The vast majority of the time when we grill, we toss a protein on and the entire family eats that same protein. What if we could introduce some options here? What if your individual family members got to choose what they wanted to have in their personalized meal? Why not set up an ingredient bar so everyone can pick what ingredients go onto their plate for dinner.  Wrap up those ingredients in a foil packet and it makes it so much better as the foil will keep all the juices in the food. And if we made it all seafood, then we have a Seafood Foil Packet Bar.

Seafood Foil Packet Bar

What comprises a Seafood Foil Packet Bar? Well, we start with an amalgam of different ingredients that pair well with seafood that guests/family choose, along with a seafood protein, that will be placed in a foil packet and cooked on the grill, around a fire pit or next to a campfire. That’s why I’m proud to partner with Reynolds Wrap® for another year and use Reynolds Wrap® Heavy Duty Aluminum Foil for these packets. So guests get to customize their meal to whatever they like and the heavier duty foil keeps food delicious in the packet without breaking or tearing while grilling.

The ingredients list for this cook will be more like a guideline than an end all, be all list. Look for what seafood looks good. Don’t pick the swordfish because it was on the list below but looks terrible in the fish case at the grocery store. Go with whatever veggies are fresh and in season in your region. Avoid any canned veggies or fruit. Go with fresh or skip the ingredient. The key thing anyone can do to make this event the best is to use the highest quality ingredients.

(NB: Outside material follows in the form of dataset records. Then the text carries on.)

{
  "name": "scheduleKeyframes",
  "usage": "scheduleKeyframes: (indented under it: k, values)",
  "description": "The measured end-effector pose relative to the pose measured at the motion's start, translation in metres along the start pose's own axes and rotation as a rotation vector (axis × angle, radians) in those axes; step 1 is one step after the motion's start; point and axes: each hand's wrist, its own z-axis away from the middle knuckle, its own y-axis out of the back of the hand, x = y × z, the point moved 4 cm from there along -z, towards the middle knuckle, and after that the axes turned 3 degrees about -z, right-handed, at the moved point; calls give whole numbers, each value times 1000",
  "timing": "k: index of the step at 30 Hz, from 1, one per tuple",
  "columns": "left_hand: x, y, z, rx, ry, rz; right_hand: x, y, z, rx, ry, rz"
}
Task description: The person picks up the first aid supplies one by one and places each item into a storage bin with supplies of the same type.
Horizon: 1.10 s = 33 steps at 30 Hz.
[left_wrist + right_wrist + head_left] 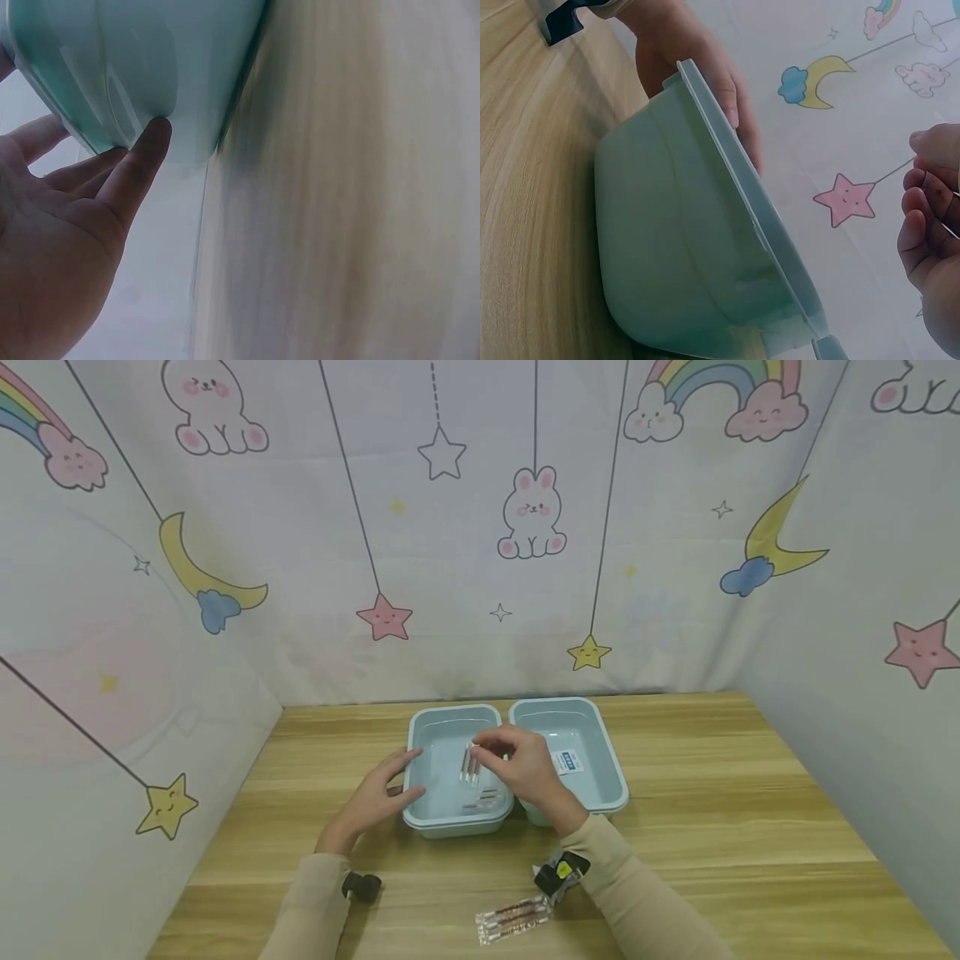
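My left hand (378,797) holds the left wall of a pale blue tub (415,817), its thumb over the rim and its fingers against the outside (135,75). Raised over this tub's right side is my right hand (525,764), thumb and fingertips bent close together. A clear packet of brown, white-tipped sticks (467,768) shows in the tub right at those fingertips in the head view. The right wrist view shows the bent fingers (930,195) above the rim, and I cannot tell whether they hold anything. Another clear packet (483,799) lies lower in the tub.
A second blue tub (613,777) stands close on the right, with a white and blue sachet (568,762) inside. More brown sticks in a clear packet (513,920) lie on the wooden table (750,860) near the right forearm. A patterned cloth (465,543) hangs behind.
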Motion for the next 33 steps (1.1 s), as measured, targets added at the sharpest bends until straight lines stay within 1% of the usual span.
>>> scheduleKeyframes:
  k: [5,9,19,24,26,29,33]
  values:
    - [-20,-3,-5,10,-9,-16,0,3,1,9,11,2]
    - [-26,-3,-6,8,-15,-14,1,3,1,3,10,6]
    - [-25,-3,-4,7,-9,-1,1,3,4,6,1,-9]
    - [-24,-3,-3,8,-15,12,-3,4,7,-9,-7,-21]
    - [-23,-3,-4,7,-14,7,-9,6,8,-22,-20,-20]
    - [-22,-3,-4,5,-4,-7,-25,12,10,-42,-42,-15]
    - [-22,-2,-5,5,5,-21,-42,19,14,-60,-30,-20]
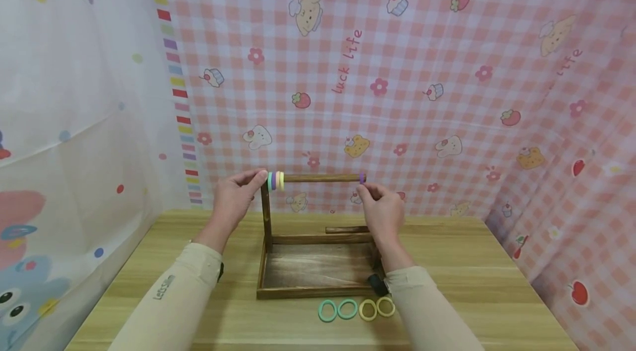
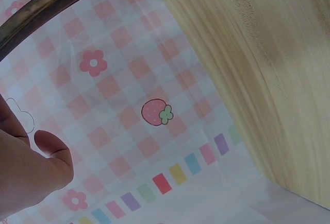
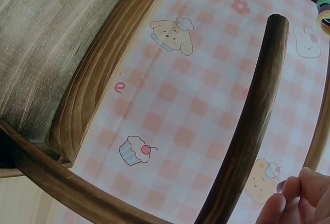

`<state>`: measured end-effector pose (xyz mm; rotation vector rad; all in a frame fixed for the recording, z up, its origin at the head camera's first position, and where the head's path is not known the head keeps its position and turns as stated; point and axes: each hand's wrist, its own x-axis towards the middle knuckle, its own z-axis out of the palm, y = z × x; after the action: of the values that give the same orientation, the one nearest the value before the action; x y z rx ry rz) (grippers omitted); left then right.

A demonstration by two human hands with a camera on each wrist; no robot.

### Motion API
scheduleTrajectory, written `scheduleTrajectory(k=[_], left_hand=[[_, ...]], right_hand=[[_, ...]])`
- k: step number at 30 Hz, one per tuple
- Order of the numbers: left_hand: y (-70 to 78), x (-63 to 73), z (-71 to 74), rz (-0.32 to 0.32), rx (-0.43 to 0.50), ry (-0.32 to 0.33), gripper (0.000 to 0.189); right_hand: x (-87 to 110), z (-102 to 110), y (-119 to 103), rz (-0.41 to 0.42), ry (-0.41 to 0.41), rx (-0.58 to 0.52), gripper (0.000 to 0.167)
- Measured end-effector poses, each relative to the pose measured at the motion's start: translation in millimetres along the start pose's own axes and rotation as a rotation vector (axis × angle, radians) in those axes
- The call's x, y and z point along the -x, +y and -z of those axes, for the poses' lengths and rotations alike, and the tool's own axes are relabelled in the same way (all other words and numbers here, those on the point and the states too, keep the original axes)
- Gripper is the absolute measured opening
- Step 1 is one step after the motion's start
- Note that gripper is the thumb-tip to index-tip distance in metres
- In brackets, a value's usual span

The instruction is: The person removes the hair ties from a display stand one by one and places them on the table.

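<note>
A wooden stand has a shallow tray base (image 1: pixel 318 292), a left post (image 1: pixel 266 218) and a horizontal top rod (image 1: pixel 323 178). Several coloured rings (image 1: pixel 275 180), green, purple, peach and yellow, hang together at the rod's left end. There my left hand (image 1: pixel 235 199) grips the corner where rod and post meet, thumb beside the green ring. At the rod's right end, my right hand (image 1: pixel 385 210) pinches a purple ring (image 1: pixel 362 179), which looks to be around the rod. In the right wrist view, the fingers mostly hide this ring.
Two green rings (image 1: pixel 328 310) and two yellow rings (image 1: pixel 367 309) lie on the wood-grain table (image 1: pixel 208 329) in front of the tray. A shorter lower rod (image 1: pixel 346 229) juts left from the stand's right side. A checked pink cloth (image 1: pixel 422 136) hangs behind.
</note>
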<state>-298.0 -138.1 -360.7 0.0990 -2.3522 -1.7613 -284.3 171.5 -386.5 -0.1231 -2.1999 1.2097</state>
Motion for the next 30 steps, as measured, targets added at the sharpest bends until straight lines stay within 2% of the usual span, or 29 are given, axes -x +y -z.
scheduleTrajectory(k=[9, 16, 30], left_hand=[[-0.6, 1.0, 1.2, 0.003, 0.008, -0.005, 0.051], [-1.4, 0.2, 2.0, 0.004, 0.006, -0.004, 0.055], [-0.2, -0.1, 2.2, 0.015, 0.007, -0.017, 0.057]], right_hand=[[-1.6, 2, 5, -0.035, 0.012, -0.01, 0.027], [-0.9, 8, 11, -0.012, 0.022, -0.015, 0.024], [18.6, 27, 20, 0.022, -0.026, 0.054, 0.023]])
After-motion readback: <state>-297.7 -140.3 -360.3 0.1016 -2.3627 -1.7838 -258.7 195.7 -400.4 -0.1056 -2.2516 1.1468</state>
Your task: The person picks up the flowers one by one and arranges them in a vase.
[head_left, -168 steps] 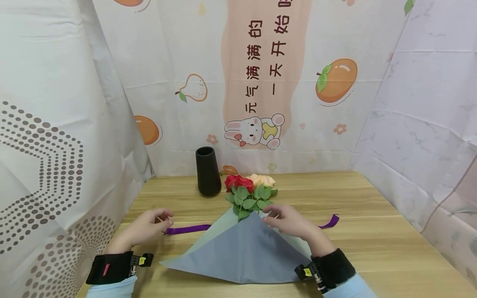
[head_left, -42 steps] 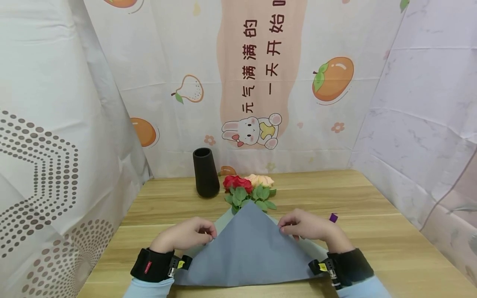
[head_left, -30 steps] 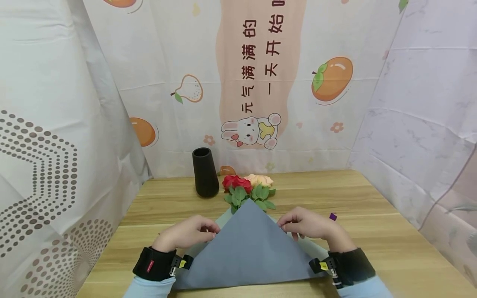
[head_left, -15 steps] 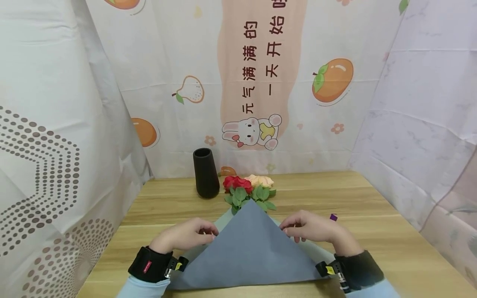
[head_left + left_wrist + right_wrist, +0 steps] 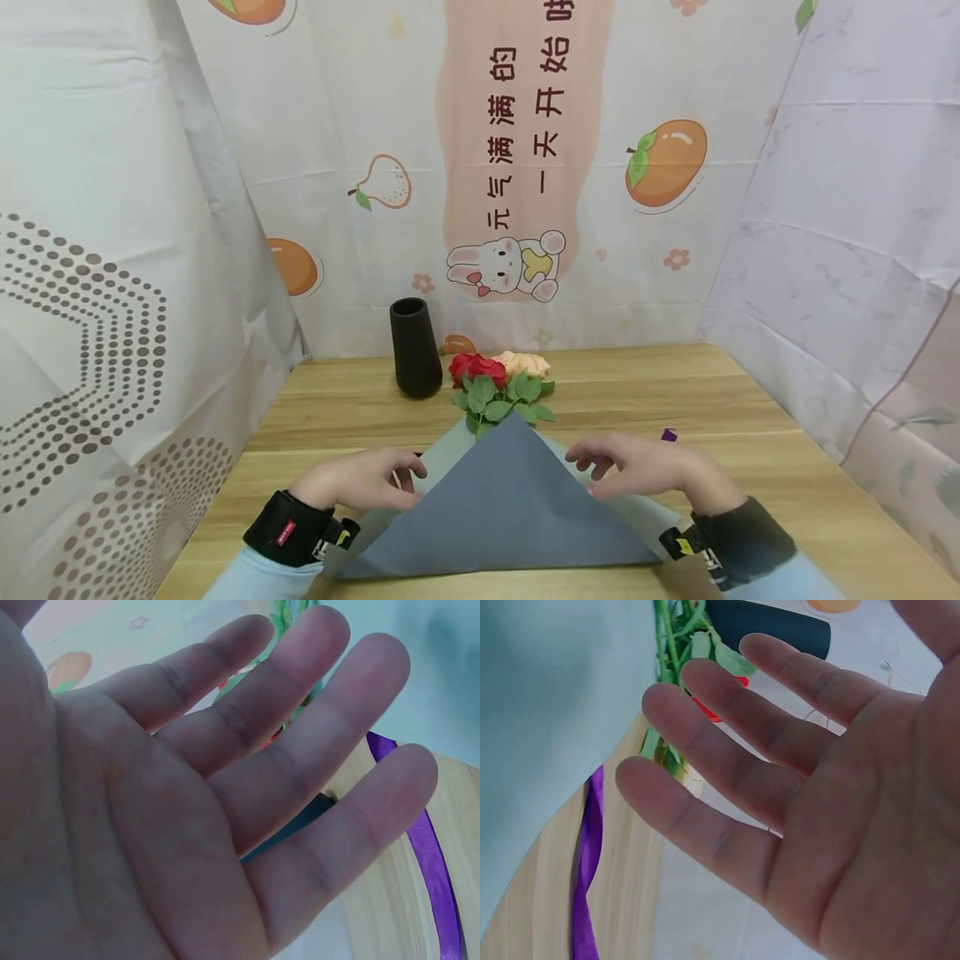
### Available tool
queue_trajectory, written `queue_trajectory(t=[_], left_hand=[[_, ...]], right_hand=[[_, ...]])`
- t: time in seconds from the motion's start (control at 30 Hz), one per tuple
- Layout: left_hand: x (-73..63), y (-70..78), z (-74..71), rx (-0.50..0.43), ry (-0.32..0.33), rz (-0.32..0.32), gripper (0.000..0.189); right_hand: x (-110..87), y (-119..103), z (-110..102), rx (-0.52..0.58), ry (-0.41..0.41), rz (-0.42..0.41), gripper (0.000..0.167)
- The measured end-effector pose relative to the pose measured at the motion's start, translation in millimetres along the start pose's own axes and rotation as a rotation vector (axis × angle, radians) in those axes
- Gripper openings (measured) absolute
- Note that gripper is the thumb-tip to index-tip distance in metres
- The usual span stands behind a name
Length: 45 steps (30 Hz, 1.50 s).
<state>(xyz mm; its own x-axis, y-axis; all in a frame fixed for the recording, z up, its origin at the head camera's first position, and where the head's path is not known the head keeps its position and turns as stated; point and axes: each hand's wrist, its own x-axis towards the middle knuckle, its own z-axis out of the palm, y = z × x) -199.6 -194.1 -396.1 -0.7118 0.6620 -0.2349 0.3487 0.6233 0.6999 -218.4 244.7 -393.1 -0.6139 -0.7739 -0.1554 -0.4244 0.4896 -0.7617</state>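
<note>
– What is on the left?
– The left hand (image 5: 367, 479), with its fingers spread loosely, near the sheet's edge. Behind stands a black vase (image 5: 416, 354).
– And in the middle?
– The folded blue-grey sheet (image 5: 502, 517) lies on the table (image 5: 757, 467), below the roses (image 5: 477, 371).
– On the right?
– The right hand (image 5: 637, 468), fingers also apart; beyond it, a purple ribbon (image 5: 669, 435).

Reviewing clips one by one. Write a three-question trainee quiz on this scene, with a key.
1. True or false: a narrow purple satin ribbon shows in both wrist views.
2. Which fits the tall, tapered black vase: A) lying flat; B) standing upright; C) upside down?
3. Fill in: in its wrist view, the left hand has its four fingers ____ (curled or extended).

Key: 1 true; 2 B; 3 extended.
</note>
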Motion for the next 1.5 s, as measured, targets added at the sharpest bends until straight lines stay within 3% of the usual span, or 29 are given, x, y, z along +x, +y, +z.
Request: queue_trajectory(t=[0.13, 0.3, 0.47, 0.6, 0.73, 0.83, 1.03, 1.2, 1.5], left_hand=[[-0.9, 2.0, 3.8, 0.010, -0.039, -0.031, 0.044], [-1.2, 2.2, 9.8, 0.027, -0.064, -0.007, 0.045], [0.4, 1.4, 18.3, 0.151, -0.042, 0.021, 0.053], [1.0, 1.1, 24.8, 0.239, -0.054, -0.039, 0.066], [2.3, -0.1, 29.1, 0.253, -0.073, -0.119, 0.073], [3.8, -1.5, 31.5, 0.275, -0.071, -0.136, 0.075], [2.2, -1.5, 35.7, 0.328, -0.041, -0.116, 0.081], [-1.9, -1.8, 38.4, 0.405, -0.016, -0.142, 0.087], [-1.5, -5.2, 44.9, 0.456, -0.005, -0.149, 0.094]], right_hand=[[-4.2, 0, 3, -0.056, -0.008, 0.019, 0.055], [-7.1, 1, 8, -0.126, -0.005, 0.035, 0.063], [-5.4, 2, 17, -0.219, -0.052, 0.078, 0.069], [-4.0, 2, 25, -0.284, -0.073, 0.141, 0.081], [-2.7, 4, 30, -0.300, -0.088, 0.165, 0.096], [-2.2, 6, 33, -0.311, -0.090, 0.173, 0.100], [-1.6, 11, 42, -0.378, -0.058, 0.185, 0.104], [-1.8, 12, 46, -0.430, -0.036, 0.207, 0.104], [-5.2, 10, 48, -0.429, -0.032, 0.201, 0.104]])
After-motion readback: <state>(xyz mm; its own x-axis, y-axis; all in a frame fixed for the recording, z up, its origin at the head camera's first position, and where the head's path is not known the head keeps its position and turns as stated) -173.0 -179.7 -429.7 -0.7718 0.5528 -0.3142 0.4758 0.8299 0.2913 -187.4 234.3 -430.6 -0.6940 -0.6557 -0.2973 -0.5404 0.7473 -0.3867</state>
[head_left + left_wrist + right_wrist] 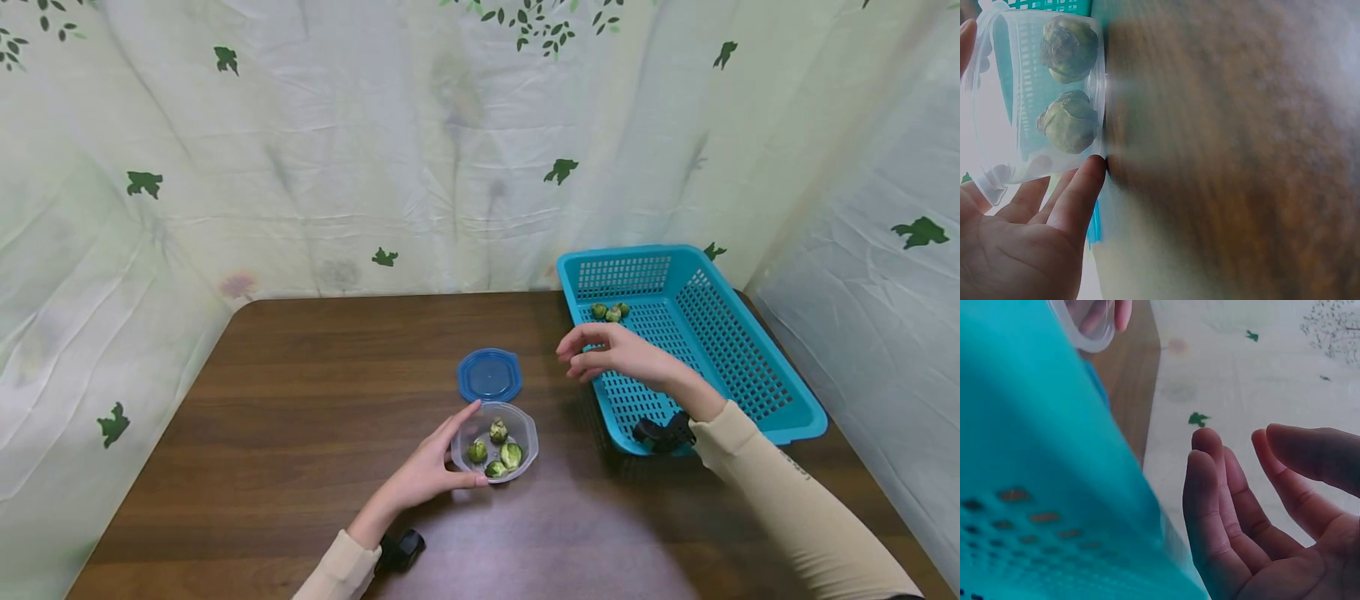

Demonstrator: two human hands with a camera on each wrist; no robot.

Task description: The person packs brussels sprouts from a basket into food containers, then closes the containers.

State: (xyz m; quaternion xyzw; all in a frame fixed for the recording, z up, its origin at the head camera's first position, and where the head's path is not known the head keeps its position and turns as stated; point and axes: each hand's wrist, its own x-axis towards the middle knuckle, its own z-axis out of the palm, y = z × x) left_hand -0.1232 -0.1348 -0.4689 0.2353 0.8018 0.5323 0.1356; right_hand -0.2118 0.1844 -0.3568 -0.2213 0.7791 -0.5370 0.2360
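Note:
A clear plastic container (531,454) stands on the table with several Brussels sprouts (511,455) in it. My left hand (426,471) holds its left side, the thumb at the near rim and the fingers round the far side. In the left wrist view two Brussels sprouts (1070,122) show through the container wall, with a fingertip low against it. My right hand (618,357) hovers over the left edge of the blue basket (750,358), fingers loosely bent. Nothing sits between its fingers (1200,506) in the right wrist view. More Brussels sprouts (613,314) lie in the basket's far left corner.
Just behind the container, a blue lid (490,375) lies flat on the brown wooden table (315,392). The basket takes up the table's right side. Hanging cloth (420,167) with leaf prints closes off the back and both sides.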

Seafood Foil Packet Bar Ingredients:

Other ingredients to keep on hand that guests may enjoy, but are not necessary:

  • Soy sauce
  • Teriyaki
  • Fish sauce
  • Mirin (sweet sake)
  • Infused olive oils
  • BBQ rubs/seasonings
  • Red pepper flakes
  • Toasted sesame seeds

Cooking Instructions:

Prep here is simple. Build a reasonably hot fire (north of 400f degrees but not above 600f), in the middle of the grill. Or build a fire in the firepit in the backyard or a campfire next to the RV or tent. Then, start making some packets. Here are some of the combos we came up with. I’ll show some that we made and then discuss which ones we liked the most and the one we failed on. Yep, we missed on one.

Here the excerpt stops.